Leptospirosis OutBreak in Sri Lanka?


In a recent news story The Sunday Times reported that there have been more than 600 reported cases of Leptospirosis recently in Sri Lanka. Being a country with agriculture based life style there’s a very high possibility of this disease spreading further within the country.

What is Leptospirosis?

Leptospirosis is a bacterial disease which is commonly known as Rat Fever or “Mee Una” in Sinhalese, affects humans and animals. It is caused by bacteria of the genus Leptospira. In humans, it can cause a wide range of symptoms, some of which may be mistaken for other diseases. Some infected persons, however, may have no symptoms at all.

How Do People Get Rat Fever/Leptospirosis?

The bacteria that cause leptospirosis are spread through the urine of infected animals, which can get into water or soil and can survive there for weeks to months. Many different kinds of wild and domestic animals carry the bacterium.These can include, but are not limited to:

    • Cattle
    • Pigs
    • Horses
    • Dogs
    • Rodents
    • Wild animals

When these animals are infected, they may have no symptoms of the disease.

Illustration by Mariana Ruiz Villarreal
Illustration by Mariana Ruiz Villarreal

Infected animals may continue to excrete the bacteria into the environment continuously or every once in a while for a few months up to several years.

Humans can become infected through:

  • contact with urine (or other body fluids, except saliva) from infected animals
  • contact with water, soil, or food contaminated with the urine of infected animals.

The bacteria can enter the body through skin or mucous membranes (eyes, nose, or mouth), especially if the skin is broken from a cut or scratch. Drinking contaminated water can also cause infection. Outbreaks of leptospirosis are usually caused by exposure to contaminated water, such as floodwaters. Person to person transmission is rare.

What are the main Symptoms of this disease?

In humans, Leptospirosis can cause a wide range of symptoms, including:

    • High fever
    • Headache
    • Chills
    • Muscle aches
    • Vomiting
    • Jaundice (yellow skin and eyes)
    • Red eyes
    • Abdominal Pain
    • Diarrhea
    • Rash

Many of these symptoms can be mistaken for other diseases. In addition, some infected persons may have no symptoms at all.

Treatments Available?

Leptospirosis is treated with antibiotics, such as doxycycline or penicillin, which should be given early in the course of the disease.

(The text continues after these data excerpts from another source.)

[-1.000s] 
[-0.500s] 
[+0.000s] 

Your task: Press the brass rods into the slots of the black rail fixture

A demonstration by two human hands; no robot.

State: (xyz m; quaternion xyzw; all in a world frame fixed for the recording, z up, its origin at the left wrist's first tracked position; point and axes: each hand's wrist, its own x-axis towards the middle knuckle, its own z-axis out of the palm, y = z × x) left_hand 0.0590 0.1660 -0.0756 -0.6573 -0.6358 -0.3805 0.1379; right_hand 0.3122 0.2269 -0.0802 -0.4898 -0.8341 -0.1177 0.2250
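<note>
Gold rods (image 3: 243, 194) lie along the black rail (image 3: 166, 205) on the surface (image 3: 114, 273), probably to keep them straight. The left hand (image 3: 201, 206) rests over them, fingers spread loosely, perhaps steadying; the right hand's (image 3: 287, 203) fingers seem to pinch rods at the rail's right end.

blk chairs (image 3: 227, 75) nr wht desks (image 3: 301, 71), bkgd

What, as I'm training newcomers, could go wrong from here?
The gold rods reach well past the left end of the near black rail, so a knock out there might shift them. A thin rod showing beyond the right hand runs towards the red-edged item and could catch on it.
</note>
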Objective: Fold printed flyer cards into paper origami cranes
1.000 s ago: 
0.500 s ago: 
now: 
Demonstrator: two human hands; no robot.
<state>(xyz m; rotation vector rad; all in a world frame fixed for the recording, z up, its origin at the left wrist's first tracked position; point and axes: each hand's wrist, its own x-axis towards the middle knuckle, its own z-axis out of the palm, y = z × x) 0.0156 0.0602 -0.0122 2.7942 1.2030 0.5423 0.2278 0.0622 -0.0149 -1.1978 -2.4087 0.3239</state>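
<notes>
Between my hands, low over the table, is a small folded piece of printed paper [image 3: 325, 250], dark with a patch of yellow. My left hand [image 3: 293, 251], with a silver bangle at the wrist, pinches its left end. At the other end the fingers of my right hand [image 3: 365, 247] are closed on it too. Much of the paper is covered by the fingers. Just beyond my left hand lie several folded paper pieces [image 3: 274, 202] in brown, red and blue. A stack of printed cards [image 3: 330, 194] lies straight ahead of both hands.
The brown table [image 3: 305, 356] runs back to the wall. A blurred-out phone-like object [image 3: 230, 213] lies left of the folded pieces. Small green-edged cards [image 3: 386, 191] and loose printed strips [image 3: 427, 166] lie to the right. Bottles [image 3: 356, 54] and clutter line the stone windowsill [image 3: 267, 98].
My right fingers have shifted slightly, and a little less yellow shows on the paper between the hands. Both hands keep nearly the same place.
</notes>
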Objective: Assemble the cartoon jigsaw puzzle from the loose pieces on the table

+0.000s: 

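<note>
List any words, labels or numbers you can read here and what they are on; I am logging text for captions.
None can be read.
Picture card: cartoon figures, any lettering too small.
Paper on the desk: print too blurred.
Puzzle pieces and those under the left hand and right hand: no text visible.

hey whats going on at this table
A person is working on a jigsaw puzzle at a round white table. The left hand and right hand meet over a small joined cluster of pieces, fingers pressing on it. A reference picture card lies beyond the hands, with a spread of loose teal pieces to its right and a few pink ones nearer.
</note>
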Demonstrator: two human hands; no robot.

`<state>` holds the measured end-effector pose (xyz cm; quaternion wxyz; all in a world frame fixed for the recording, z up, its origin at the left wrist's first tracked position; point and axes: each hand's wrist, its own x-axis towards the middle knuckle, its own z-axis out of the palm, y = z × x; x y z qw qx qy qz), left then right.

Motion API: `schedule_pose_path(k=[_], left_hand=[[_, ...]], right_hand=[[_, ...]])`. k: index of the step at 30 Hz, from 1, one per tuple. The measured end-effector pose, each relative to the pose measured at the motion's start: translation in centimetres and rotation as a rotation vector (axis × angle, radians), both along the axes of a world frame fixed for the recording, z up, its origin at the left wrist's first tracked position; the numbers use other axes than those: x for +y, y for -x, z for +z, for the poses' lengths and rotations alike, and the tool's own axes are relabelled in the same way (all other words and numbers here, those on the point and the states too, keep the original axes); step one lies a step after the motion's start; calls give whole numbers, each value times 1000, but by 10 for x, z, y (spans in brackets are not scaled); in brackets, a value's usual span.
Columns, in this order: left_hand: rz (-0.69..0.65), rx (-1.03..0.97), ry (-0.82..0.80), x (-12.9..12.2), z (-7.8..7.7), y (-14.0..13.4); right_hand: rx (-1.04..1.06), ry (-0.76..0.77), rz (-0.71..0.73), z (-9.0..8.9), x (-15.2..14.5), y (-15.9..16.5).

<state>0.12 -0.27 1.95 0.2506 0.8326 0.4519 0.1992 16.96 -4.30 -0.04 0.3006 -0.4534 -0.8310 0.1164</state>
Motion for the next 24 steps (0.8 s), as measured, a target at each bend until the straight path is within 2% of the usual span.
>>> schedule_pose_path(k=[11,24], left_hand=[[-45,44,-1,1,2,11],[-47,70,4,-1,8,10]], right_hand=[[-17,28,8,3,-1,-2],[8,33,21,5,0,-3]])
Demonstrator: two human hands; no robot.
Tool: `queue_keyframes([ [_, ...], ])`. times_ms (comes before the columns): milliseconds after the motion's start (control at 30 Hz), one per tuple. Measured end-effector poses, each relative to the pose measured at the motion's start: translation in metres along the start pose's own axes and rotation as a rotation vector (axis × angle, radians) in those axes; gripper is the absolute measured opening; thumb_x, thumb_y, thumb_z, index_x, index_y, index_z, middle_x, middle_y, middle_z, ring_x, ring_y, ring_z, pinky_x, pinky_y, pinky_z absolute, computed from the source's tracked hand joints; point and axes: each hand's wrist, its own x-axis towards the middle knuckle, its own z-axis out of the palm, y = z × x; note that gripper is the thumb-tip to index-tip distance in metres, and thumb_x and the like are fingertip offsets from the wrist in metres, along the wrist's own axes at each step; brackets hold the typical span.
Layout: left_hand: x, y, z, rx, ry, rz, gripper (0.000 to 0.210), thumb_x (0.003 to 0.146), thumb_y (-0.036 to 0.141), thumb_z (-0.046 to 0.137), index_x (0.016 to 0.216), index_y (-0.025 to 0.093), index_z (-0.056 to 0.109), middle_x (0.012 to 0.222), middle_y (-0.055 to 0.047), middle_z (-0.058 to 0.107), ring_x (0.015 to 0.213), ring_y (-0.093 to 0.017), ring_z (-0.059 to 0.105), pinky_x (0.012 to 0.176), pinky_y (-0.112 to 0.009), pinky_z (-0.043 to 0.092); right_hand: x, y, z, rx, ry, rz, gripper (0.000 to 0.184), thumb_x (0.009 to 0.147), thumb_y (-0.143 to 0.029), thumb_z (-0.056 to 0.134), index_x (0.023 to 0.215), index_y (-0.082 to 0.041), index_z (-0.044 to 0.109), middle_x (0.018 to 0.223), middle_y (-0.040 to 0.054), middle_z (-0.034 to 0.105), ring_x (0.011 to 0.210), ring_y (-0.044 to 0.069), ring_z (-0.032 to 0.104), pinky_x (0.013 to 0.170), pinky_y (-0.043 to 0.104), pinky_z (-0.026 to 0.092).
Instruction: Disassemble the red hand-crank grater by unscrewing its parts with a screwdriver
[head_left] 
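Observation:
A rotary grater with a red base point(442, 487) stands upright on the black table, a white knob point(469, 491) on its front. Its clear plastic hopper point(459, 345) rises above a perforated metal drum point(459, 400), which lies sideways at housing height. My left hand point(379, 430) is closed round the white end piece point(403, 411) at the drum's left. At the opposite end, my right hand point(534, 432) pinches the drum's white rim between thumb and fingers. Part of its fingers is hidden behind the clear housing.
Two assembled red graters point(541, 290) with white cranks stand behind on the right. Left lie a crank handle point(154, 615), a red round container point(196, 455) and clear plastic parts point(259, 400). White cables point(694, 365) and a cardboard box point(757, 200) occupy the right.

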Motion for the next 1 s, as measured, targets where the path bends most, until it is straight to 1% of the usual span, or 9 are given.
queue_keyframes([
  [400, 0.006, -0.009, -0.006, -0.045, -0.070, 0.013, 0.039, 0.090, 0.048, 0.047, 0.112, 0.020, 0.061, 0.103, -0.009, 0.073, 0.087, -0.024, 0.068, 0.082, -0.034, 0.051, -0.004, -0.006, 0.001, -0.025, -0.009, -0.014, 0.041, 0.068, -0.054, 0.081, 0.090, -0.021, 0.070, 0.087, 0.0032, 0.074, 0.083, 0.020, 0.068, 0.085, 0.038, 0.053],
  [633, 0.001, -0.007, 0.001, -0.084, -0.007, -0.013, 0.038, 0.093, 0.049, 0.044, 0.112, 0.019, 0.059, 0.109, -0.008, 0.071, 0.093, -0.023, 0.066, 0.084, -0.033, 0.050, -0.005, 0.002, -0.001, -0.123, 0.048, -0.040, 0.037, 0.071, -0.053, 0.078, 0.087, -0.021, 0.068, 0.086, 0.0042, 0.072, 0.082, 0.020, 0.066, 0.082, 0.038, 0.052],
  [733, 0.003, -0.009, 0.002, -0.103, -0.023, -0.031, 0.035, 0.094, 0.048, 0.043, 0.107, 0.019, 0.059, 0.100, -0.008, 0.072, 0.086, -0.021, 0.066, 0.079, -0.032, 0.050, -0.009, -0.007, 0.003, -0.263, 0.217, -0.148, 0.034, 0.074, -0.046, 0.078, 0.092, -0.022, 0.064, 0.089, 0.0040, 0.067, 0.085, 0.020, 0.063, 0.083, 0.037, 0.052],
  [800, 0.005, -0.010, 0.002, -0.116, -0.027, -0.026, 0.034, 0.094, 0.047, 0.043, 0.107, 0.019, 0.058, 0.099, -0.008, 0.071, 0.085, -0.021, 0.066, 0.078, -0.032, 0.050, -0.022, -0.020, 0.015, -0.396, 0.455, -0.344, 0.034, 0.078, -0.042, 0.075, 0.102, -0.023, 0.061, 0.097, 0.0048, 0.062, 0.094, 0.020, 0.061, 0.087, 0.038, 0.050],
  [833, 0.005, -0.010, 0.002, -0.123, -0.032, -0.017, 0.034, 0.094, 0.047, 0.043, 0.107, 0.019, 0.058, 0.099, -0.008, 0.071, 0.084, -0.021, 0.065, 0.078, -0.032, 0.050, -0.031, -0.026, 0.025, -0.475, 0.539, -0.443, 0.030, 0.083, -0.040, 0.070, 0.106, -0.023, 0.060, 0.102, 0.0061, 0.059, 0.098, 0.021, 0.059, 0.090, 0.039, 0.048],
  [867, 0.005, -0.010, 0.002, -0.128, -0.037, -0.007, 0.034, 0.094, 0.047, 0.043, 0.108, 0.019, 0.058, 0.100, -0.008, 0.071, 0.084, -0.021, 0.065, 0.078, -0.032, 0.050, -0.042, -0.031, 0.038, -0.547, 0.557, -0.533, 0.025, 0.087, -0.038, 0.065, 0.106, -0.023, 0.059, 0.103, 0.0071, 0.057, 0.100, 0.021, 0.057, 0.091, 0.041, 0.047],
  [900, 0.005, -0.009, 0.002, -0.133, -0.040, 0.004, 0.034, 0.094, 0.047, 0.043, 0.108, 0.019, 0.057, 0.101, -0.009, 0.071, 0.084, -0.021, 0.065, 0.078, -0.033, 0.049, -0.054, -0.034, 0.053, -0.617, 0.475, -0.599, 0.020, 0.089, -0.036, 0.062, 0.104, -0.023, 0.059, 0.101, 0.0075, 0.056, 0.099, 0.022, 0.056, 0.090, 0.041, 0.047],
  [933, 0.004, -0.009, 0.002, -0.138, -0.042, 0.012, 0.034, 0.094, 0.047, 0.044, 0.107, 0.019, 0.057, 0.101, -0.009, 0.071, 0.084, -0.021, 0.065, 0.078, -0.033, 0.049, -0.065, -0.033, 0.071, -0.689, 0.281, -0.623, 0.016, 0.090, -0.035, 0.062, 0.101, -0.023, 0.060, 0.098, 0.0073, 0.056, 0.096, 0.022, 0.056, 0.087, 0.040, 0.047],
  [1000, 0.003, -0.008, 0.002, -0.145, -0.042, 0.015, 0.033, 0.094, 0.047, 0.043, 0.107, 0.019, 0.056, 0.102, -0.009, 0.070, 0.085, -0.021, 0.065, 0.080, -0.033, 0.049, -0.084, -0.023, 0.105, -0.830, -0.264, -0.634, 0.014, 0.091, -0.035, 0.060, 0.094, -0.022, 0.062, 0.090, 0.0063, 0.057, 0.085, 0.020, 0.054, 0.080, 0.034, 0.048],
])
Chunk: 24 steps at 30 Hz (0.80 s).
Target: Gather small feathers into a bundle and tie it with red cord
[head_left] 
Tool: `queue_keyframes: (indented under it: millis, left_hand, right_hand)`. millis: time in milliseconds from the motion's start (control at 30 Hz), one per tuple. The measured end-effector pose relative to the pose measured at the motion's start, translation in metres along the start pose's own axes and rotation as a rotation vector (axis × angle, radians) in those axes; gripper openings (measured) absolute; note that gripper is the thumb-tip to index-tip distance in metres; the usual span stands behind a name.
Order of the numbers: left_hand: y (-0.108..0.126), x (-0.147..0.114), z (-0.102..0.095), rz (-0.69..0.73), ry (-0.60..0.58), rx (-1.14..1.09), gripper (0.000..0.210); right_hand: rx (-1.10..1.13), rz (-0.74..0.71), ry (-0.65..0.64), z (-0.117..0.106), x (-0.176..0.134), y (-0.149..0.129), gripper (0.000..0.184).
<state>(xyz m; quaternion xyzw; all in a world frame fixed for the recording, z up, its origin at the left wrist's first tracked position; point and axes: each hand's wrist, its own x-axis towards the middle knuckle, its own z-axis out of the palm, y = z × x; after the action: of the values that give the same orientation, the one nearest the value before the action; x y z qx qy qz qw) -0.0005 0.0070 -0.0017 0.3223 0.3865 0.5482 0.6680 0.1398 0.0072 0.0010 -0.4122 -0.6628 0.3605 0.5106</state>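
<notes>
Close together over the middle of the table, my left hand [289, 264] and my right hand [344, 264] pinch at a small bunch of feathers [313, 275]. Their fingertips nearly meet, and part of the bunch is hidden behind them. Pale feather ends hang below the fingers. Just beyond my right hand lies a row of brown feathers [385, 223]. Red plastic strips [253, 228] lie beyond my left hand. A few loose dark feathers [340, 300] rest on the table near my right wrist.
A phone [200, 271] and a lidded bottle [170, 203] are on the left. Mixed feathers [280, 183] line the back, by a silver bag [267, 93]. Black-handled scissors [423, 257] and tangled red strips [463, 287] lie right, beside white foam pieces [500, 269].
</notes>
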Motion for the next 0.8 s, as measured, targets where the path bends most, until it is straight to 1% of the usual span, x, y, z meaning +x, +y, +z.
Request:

If the symptoms are sever Intravenous antibiotics may be required.

Photomicrograph of kidney tissue, using a silver staining technique, revealing the presence of Leptospira bacteria.
Photomicrograph of kidney tissue, using a silver staining technique, revealing the presence of Leptospira bacteria.  Photo Credit – CDC/Dr. Martin Hiklin


Preventive measures!

The risk of acquiring leptospirosis can be greatly reduced by staying away from the water that might be contaminated with animal urine, or from contact with potentially infected animals.

Protective clothing or footwear should be worn by those exposed to contaminated water or soil because of their job or recreational activities.

Specially people should avoid contaminated water if they have open wounds. Wearing protective Gloves and Boots is a good option to keep away from this disease.

Who is at Risk?

Since this disease spreads through contaminated water and soil, farmers are at very high risk from getting this disease and apart from them many others too can be considered as at high risk,
Examples are –

  • Miners
  • veterinarians and animal caretakers
  • fish workers


The Health Ministry is formulating preventive measures as well as awareness programmes to be conducted in high-risk areas.